Over the past decade, scientists have studied ways to improve the productivity and environmental sustainability of marine aquaculture practices. This includes examining the economic and environmental benefits of growing finfish, shellfish and marine plants together – an idea now known as integrated multi-trophic aquaculture.

Integrated multi-trophic aquaculture borrows a concept from nature; namely, that in the food chain, one species always finds a feeding niche in the waste generated by another species. Researchers thus tested the theory that nutrients fed to finfish would generate high-quality organic and inorganic waste that shellfish and marine plants depend on to grow.

In New Brunswick, for example, a team of scientists studied the combined culture of salmon, kelp, and blue mussels at several aquaculture sites for more than five years. The fine particulate wastes from the salmon cages, including from food pellets, were extracted by the mussels, while the kelp absorbed the dissolved inorganic waste created by the farm. This “recycling” of aquaculture nutrients led to a reduction of the waste products in the marine environment, including on the ocean floor. It also decreased the risk of algal blooms and cloudy water around the integrated multi-trophic aquaculture site.
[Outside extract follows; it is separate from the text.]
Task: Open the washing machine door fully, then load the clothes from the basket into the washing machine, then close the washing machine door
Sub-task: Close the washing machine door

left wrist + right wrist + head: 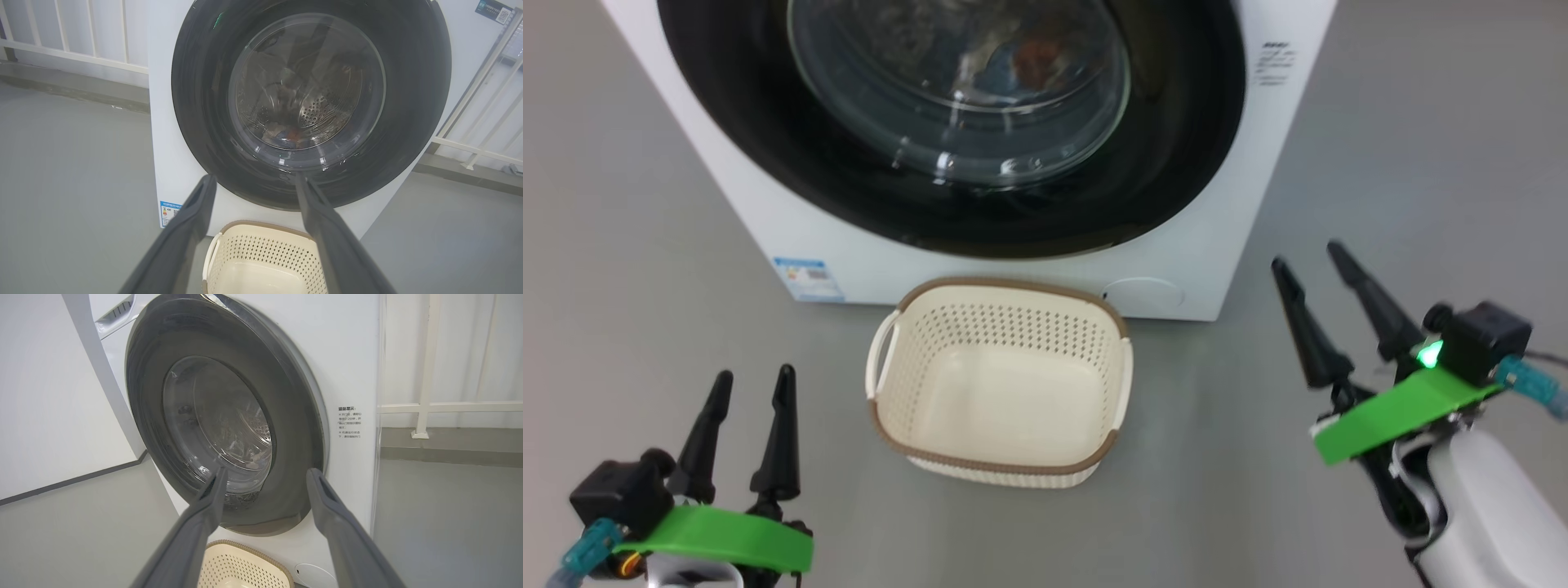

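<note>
The round black washing machine door (1176,122) lies flat against the front of the white washing machine (768,212). Through its glass, a bit of blue and orange-brown clothes (1033,53) shows inside the drum, and the same clothes (286,134) appear in the left wrist view. The cream basket (1013,287) stands on the floor right in front of the machine with nothing in it. My left gripper (754,376) is open, low to the basket's left. My right gripper (1307,255) is open, to the basket's right, near the machine's lower corner. Both grippers (254,177) (267,471) hold nothing.
Grey floor surrounds the machine. A white railing (81,55) runs behind it on the left, with more railing (425,404) on the right. A small blue label (805,278) marks the machine's lower left corner, and a round service cover (1143,292) sits behind the basket.
</note>
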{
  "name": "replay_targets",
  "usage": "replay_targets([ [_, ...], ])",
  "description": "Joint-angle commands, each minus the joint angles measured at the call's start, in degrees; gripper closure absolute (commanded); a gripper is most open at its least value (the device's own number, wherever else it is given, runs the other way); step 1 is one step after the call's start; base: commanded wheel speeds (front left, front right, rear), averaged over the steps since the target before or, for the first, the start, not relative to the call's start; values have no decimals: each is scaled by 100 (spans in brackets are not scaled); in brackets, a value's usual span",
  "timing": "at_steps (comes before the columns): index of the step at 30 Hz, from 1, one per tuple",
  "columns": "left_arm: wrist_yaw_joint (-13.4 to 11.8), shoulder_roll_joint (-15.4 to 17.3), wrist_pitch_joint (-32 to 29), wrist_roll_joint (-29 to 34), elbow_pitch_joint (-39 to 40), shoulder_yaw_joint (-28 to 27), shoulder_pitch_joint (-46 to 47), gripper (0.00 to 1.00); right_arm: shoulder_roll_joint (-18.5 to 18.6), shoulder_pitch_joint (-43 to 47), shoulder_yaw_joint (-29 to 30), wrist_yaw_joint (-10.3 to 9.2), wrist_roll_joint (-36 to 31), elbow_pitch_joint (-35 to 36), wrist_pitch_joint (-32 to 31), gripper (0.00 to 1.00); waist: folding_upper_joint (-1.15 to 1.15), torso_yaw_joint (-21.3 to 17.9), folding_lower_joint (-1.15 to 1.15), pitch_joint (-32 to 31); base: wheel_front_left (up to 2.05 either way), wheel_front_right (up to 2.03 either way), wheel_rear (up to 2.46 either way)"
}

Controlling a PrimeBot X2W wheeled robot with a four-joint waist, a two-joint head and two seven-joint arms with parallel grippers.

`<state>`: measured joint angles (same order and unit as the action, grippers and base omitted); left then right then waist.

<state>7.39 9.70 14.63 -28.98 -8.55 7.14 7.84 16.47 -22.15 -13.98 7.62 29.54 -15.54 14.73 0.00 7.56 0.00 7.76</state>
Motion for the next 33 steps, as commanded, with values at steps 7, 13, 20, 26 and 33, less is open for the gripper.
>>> replay_targets([
  [7,10,170,37,13,132,-136,-147,0,-141,604,-11,-13,91,207,27,0,0,-481,0,-470,0,0,0],
  [13,10,191,37,15,64,-170,-273,0,-195,966,70,-13,5,159,27,0,0,-661,0,-590,0,0,0],
  [20,10,135,37,83,15,-295,-345,0,-271,1149,281,-13,-152,215,27,0,0,-804,0,-635,0,0,0],
  [26,10,96,37,127,8,-341,-363,0,-298,1178,376,-13,-212,247,27,0,0,-816,0,-644,0,0,0],
  [33,10,75,37,152,-15,-380,-349,0,-321,1174,444,-13,-262,247,27,0,0,-755,0,-644,0,0,0],
])
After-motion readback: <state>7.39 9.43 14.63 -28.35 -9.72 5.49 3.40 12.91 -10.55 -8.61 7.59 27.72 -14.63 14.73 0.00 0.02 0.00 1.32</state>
Research conducted in British Columbia achieved similar results. Between 2007 and 2009, for example, a full-scale operation examined the combined culture of five species: sablefish, sea cucumber, sea urchin, shellfish, and kelp. Among the results, sea cucumbers were found to use the waste deposits below fish pens as a food source and did not appear to accumulate heavy metals or other trace contaminants.

Designing an effective IMTA system. An effective IMTA operation requires the selection, arrangement and placement of various... read more...

This illustration depicts a conceptual model for an Integrated Multi-Trophic Aquaculture (IMTA) System. Small orange dots and orange arrows show the flow and uptake of inorganic dissolved nutrients from the salmon finfish net pen towards the Kelp rafts. White arrows show the direction of the water currents within an IMTA system. Green dots and arrows show the flow and uptake of organic particulate nutrients by filter feeders such as scallops and mussels as well as deposit feeders such as sea cucumbers, sea urchins and sea worms, Depictions for organic nutrients are shown for both fine (represented by smaller and lighter green dots) and large (represented by larger and darker green dots) particles.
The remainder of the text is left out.